DIRECTIONS: Below is a listing. Gather each line of it that contains "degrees".

DATA TO EXAMINE:
+===+

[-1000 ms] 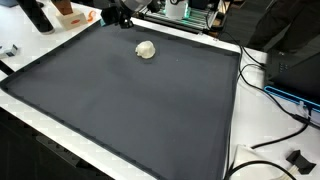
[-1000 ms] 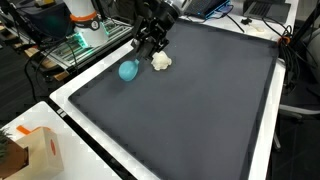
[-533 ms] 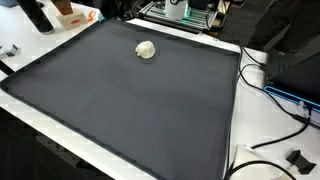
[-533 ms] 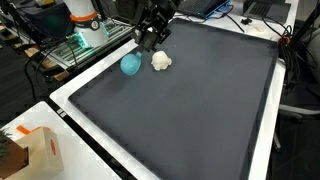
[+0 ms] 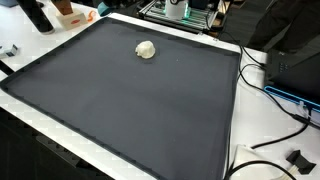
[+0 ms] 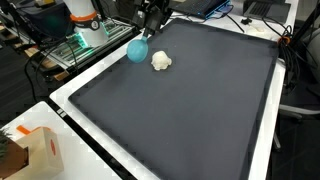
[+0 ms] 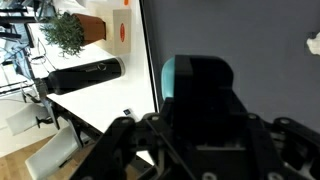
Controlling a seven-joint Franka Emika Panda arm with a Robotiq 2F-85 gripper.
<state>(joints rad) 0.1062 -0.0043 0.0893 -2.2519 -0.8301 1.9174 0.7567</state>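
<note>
So the gripper [image 6: 143, 38] is up over the far corner of the dark mat [image 6: 200, 110], and it's clamped shut on a teal ball [image 6: 137, 50]. The ball hangs right under the jaws, and as far as I can tell it's clear of the mat rather than resting on it, sitting about over the mat's edge.

The wrist view tells the same story up close. The teal ball [image 7: 197, 78] is dead centre in front of the gripper [image 7: 197, 100], filling the gap between the two black jaws, which press in on it from either side.

The nearest thing to the hand is a white crumpled lump [image 6: 161, 61]. It lies on the mat just beside the ball, a bit further in toward the middle, and the two aren't touching. In the wrist view it only peeks in at the frame edge [image 7: 314, 42], off to one side of the hand. In an exterior view the lump [image 5: 146, 50] sits alone on the mat [image 5: 130, 110], with the hand out of frame.

On the other side of the hand in the wrist view, past the mat's border, there's a white tabletop [image 7: 100, 95]. On it are a black cylinder [image 7: 85, 75] lying flat, a potted plant [image 7: 65, 35] and a cardboard box [image 7: 112, 28], all well apart from the ball.
</note>
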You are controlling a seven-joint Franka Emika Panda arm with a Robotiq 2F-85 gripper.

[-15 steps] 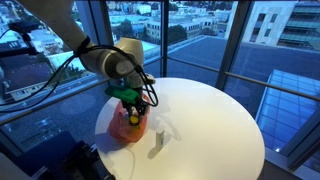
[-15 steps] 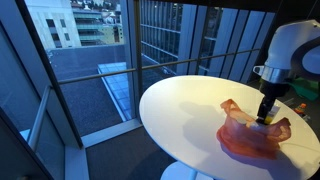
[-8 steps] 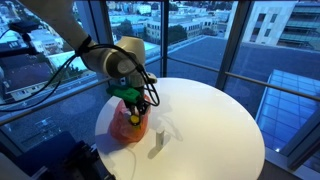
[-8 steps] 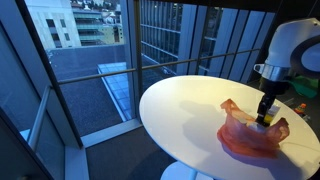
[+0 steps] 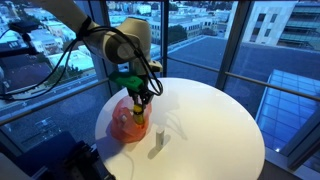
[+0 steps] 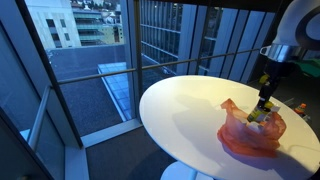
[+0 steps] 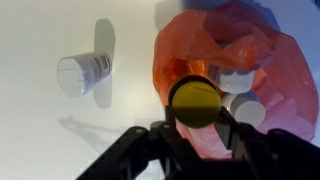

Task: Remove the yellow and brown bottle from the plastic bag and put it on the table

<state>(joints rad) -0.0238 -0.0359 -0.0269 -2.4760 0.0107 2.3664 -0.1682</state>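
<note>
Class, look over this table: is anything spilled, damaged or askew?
Nothing stands out. The crumpled orange plastic bag lies open on the round white table, the tool grips the yellow-topped bottle above it, and the small white cylinder stands beside the bag; no spill shows.

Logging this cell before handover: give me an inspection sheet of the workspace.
Surface: round white table, no spills seen.
Job's things: yellow-capped bottle between the jaws, above the orange plastic bag; not yet on the table.
Clutter: white container beside the bag, apart from it.
Grippers: gripper shut on the bottle.
Cables: black cables along the arm.
Surroundings: glass windows, city buildings outside.
</note>
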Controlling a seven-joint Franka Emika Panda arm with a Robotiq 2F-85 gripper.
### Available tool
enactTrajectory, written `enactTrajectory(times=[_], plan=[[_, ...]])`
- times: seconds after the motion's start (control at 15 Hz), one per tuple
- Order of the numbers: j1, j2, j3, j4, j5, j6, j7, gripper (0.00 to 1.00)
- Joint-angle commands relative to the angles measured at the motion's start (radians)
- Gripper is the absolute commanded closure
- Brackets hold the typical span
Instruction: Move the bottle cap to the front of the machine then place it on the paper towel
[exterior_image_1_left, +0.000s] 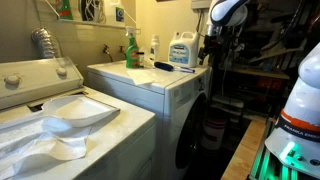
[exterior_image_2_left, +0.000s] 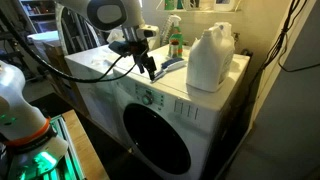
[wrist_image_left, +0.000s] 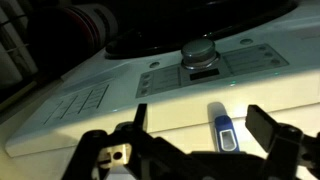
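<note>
No legible text — none anywhere

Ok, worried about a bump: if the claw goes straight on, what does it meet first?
Likely the small blue object on the machine's white top, lying between the open claw's fingers; depth is unclear.

White detergent jug (exterior_image_2_left: 210, 58), green spray bottle (exterior_image_1_left: 131, 50), white top-loading washer (exterior_image_1_left: 30, 78)

One white front-loader (exterior_image_1_left: 150, 85), one white top-loader (exterior_image_1_left: 30, 80), one detergent jug (exterior_image_2_left: 210, 58), one green spray bottle (exterior_image_1_left: 131, 50)
</note>
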Motion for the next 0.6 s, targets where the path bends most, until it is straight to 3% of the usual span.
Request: enactTrajectory(times=[0.0, 0.33, 0.53], plan=[[-0.001, 0.000, 0.001, 0.001, 0.001, -0.002, -0.001, 0.00], [-0.002, 0.001, 0.001, 0.001, 0.001, -0.002, -0.001, 0.00], [0.064, 0.073, 0.003, 0.111, 0.094, -0.032, -0.082, 0.00]])
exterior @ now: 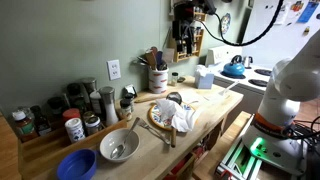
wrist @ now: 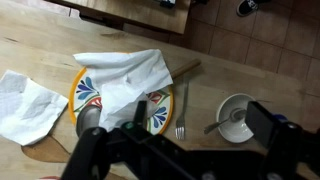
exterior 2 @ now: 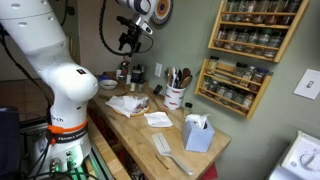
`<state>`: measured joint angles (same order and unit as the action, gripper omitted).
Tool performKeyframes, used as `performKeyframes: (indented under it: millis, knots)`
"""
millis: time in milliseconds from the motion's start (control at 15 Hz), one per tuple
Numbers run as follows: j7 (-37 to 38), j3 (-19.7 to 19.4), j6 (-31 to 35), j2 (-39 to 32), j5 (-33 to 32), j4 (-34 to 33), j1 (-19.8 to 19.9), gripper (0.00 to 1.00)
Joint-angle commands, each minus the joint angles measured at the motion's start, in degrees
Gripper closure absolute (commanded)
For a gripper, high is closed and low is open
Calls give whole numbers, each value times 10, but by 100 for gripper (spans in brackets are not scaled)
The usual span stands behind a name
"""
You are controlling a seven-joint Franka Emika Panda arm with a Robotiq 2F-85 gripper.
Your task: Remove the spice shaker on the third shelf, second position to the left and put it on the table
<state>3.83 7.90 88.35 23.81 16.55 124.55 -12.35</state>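
Two light-wood wall racks of dark-capped spice jars hang above the counter in an exterior view, an upper rack [exterior 2: 248,27] and a lower rack [exterior 2: 233,85]. The upper rack's lowest, third shelf [exterior 2: 246,43] holds a row of jars; single jars are too small to tell apart. A rack [exterior: 197,42] also shows behind the arm. My gripper [exterior: 183,32] [exterior 2: 128,42] hangs high above the butcher-block table [exterior: 215,100] [exterior 2: 130,125], well away from the racks. In the wrist view the gripper [wrist: 200,116] is open and empty, looking down at the table [wrist: 210,60].
Below the gripper lie a patterned plate [wrist: 88,92] under a white napkin [wrist: 125,75], a fork [wrist: 181,115] and a white bowl with a spoon [wrist: 236,118]. A utensil crock [exterior: 157,78], loose jars [exterior: 75,125], a blue bowl [exterior: 77,165] and a tissue box [exterior 2: 198,133] stand on the counter.
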Motion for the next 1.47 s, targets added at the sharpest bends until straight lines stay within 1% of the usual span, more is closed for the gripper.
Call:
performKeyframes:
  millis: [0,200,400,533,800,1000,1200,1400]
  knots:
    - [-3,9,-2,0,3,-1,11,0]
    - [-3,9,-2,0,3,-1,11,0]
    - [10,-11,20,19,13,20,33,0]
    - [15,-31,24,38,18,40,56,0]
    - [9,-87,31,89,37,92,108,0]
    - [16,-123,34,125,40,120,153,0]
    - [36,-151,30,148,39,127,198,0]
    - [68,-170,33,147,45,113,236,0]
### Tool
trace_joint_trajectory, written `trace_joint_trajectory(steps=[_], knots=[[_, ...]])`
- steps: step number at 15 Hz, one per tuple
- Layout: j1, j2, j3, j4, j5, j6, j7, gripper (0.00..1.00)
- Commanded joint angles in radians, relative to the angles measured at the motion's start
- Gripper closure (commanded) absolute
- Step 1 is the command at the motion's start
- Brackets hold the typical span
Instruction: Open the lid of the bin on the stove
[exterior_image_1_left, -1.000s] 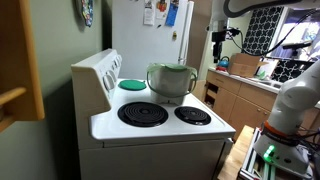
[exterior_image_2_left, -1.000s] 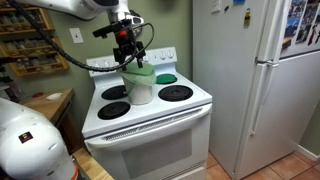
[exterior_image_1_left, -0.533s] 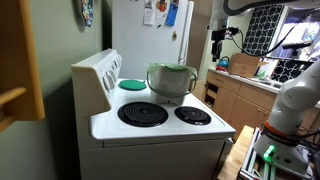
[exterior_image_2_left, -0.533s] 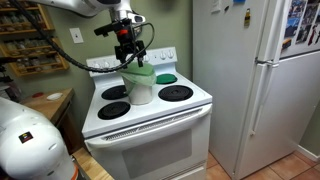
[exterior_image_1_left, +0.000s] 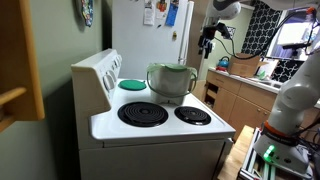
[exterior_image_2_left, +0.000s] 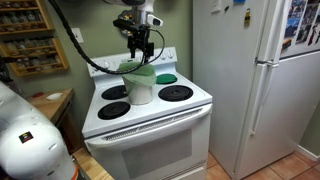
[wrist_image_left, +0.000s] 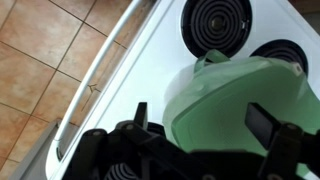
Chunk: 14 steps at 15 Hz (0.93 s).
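In an exterior view, the stove (exterior_image_1_left: 160, 130) stands in front of a white fridge (exterior_image_1_left: 150, 35), and the bin (exterior_image_1_left: 171, 86) sits on the cooktop toward the back, behind two black coil burners (exterior_image_1_left: 143, 113). The lid (exterior_image_1_left: 172, 70) lies down on its rim, and a flat teal disc (exterior_image_1_left: 132, 84) rests beside the bin near the back panel. The gripper (exterior_image_1_left: 207, 40) hangs high, clear of the bin, too small and dark here to tell how its jaws stand. Wooden cabinets (exterior_image_1_left: 235, 100) run along the far side. In an exterior view from the front, the bin (exterior_image_2_left: 140, 88) stands among the burners on the stove (exterior_image_2_left: 150, 118) with the green lid (exterior_image_2_left: 139, 70) closed on top, the teal disc (exterior_image_2_left: 166, 77) just beside it. The gripper (exterior_image_2_left: 143, 45) points down above the lid, apart from it, and the tall fridge (exterior_image_2_left: 250, 80) stands alongside the stove. In the wrist view, the lid (wrist_image_left: 235, 95) fills the lower right, with the white stove top (wrist_image_left: 140, 60) and two burners (wrist_image_left: 215, 20) beyond it and tile floor (wrist_image_left: 40, 60) past the stove's edge. The gripper (wrist_image_left: 203, 120) is spread wide, its fingers (wrist_image_left: 140, 115) set far apart at either side, grasping nothing.
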Motion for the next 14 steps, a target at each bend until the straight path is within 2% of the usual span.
trace_joint_trajectory(steps=[1,8,12,14], knots=[[-0.011,0.022,0.002,0.017,0.035,0.002,-0.003,0.0],[-0.011,0.04,-0.002,0.041,0.064,0.003,-0.003,0.0],[-0.002,-0.002,-0.032,-0.012,0.153,0.161,-0.191,0.0],[0.004,-0.008,-0.057,-0.047,0.248,0.21,-0.284,0.0]])
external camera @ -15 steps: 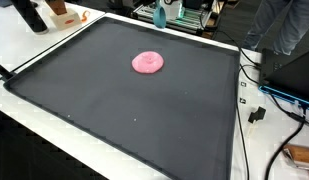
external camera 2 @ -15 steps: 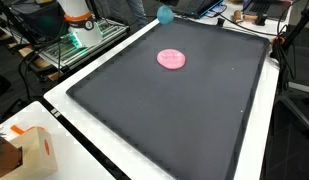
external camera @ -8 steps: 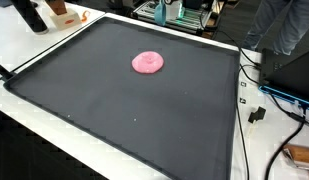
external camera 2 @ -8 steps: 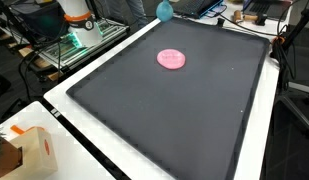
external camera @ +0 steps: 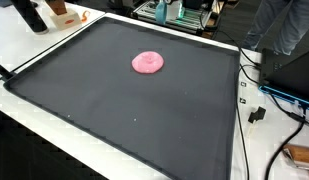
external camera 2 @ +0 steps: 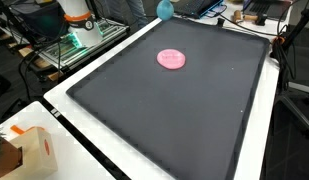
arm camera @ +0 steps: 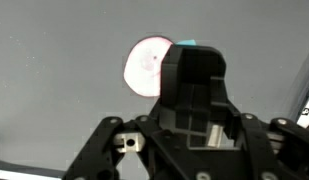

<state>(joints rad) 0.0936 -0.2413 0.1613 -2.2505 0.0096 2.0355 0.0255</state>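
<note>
Left: pink disc (external camera 2: 172, 59) flat on the black mat (external camera 2: 144, 120), toward the table's (external camera 2: 56, 100) far edge; hasn't moved. Wrist view, right of the disc: gripper (arm camera: 191, 58), teal object (arm camera: 185, 43) at the fingers; gripping or just touching, can't tell. Teal object rose slightly a second ago, steady since. Reads as a hover, well apart from the disc.

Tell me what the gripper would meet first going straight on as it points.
Probably the pink disc on the dark mat: in the wrist view the gripper, a teal thing at its tip, points at the disc's right edge. Depth is unclear; it might meet bare mat instead.
</note>
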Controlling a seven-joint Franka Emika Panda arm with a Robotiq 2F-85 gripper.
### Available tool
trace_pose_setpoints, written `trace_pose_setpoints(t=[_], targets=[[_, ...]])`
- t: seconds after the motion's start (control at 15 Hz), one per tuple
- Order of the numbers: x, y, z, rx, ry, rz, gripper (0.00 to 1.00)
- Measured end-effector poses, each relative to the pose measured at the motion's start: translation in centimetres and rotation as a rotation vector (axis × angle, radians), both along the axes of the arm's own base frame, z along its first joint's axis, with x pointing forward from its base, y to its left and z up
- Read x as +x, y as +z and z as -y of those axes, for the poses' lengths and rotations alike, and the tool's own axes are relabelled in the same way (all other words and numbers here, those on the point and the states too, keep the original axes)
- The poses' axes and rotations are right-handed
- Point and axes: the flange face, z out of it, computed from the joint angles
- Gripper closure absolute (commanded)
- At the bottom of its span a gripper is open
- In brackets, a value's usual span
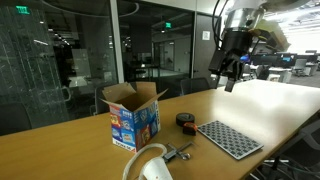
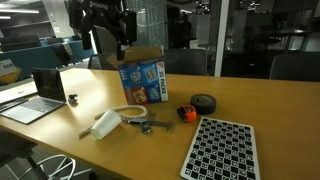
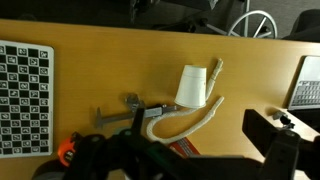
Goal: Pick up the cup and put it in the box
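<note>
The white cup lies on its side on the wooden table, beside a cream rope loop. It shows in both exterior views [image 1: 155,170] [image 2: 106,124] and in the wrist view [image 3: 192,86]. The box [image 1: 132,113] [image 2: 142,78], with blue printed sides and open brown flaps, stands upright further back on the table. My gripper [image 1: 232,68] [image 2: 108,38] hangs high above the table, apart from both the cup and the box. In the wrist view its fingers [image 3: 190,150] are spread wide with nothing between them.
The rope loop [image 3: 185,122] curls next to the cup. A metal tool [image 3: 130,110] lies beside it. There is a grey perforated tray [image 1: 228,138] [image 2: 222,150], a black-and-red round object [image 1: 187,121] [image 2: 186,113], a black tape roll [image 2: 203,104] and a laptop [image 2: 45,90].
</note>
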Motion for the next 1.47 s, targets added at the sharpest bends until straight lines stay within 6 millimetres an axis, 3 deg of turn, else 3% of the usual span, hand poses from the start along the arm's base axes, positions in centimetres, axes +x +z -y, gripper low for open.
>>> trace_pose_setpoints(t=[0.53, 1.07, 1.27, 1.47], targets=[[1.0, -7.2, -8.1, 0.126, 0.199, 0.139, 0.00], [0.9, -16.4, -17.5, 0.274, 0.053, 0.063, 0.00], [0.9, -21.2, -19.3, 0.233, 0.028, 0.020, 0.00], [1.5, -25.7, -19.8, 0.187, 0.025, -0.015, 0.00]])
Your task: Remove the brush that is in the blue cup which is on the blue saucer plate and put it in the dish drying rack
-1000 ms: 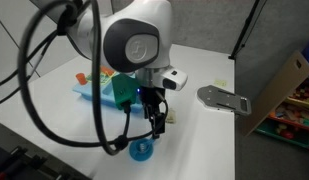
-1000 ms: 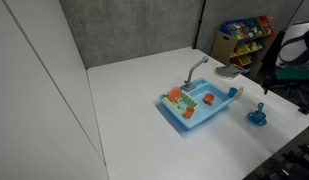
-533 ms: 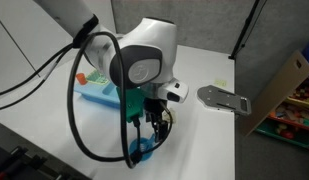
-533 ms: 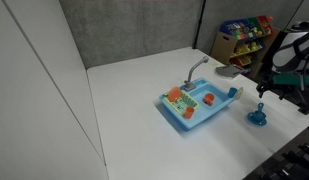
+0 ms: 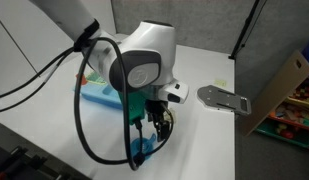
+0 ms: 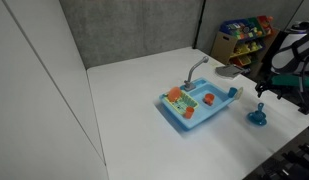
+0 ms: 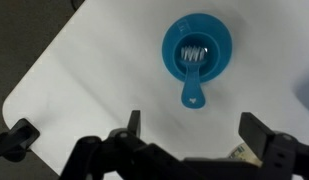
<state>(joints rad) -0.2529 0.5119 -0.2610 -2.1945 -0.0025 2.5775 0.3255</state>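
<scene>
Our gripper point(image 7: 192, 126) wide open, holds nothing, hangs above blue cup point(image 7: 174, 62). Brush point(image 7: 194, 52) sits inside cup, white bristles showing. We think brush tiny, light, stiff, bit slippery. We should pinch its thin middle softly; cup could tip.

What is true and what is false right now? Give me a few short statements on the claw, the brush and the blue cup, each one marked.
1. The claw is open and holds nothing. True.
2. The brush already lies in the dish drying rack. False: it sits in the blue cup.
3. The blue cup stands on the blue saucer plate on the table, apart from the toy sink unit. True.
4. The claw's fingers touch the blue cup. False: in the wrist view the cup lies clear of both fingers, with bare table between them.
</scene>
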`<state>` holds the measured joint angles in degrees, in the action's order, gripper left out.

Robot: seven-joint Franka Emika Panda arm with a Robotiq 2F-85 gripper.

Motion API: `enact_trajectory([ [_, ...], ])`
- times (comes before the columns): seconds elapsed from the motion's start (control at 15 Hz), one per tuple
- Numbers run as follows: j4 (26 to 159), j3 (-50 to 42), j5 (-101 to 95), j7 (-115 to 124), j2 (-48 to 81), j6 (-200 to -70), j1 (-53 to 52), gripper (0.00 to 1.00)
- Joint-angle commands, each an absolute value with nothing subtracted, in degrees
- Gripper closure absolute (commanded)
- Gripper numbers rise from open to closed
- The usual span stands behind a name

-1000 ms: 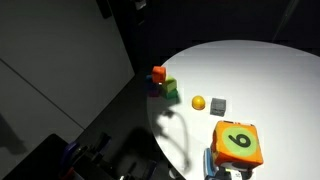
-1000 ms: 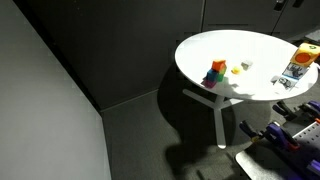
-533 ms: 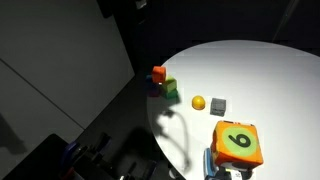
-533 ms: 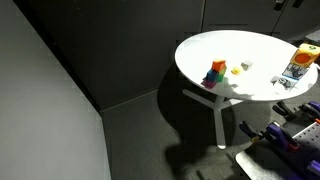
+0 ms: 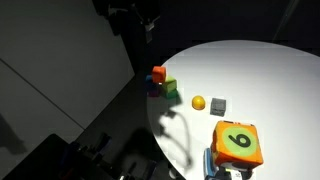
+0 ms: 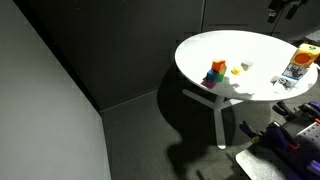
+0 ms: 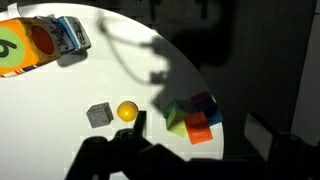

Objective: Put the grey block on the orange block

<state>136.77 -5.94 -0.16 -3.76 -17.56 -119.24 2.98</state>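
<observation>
Up at 12 o'clock in an exterior view, the gripper [image 5: 133, 20] now hangs as a dark mass above the far rim of the white table [image 5: 270, 70], where half a second ago only slivers of the arm showed at the frame's edge. It has come down into view but is still well apart from every object. Whether its fingers are spread or pressed together cannot be told, since they read only as black silhouettes, in the wrist view as well. The grey block [image 5: 218, 104] lies untouched on the table, just beside the yellow ball [image 5: 198, 102] at the ball's 3 o'clock, with the big orange die [image 5: 238, 143] near it at 5 o'clock. The orange block [image 5: 158, 73] sits toward 10 o'clock from the grey one, packed tight against a green cube [image 5: 172, 91] and a purple block [image 5: 152, 87]. None of these has shifted. The change looks like the start of an approach, so the pick is not yet begun, and the descent should aim for the grey block without nudging the ball.
</observation>
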Motion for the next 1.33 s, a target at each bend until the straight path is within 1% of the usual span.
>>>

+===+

PROBLEM SOLUTION:
Joint-angle commands, each minus the joint angles measured at the motion's start, in degrees
`<state>` holds the measured joint angles in degrees, in the action's order, gripper left out.
- Joint-angle commands, each an absolute value with nothing subtracted, in degrees

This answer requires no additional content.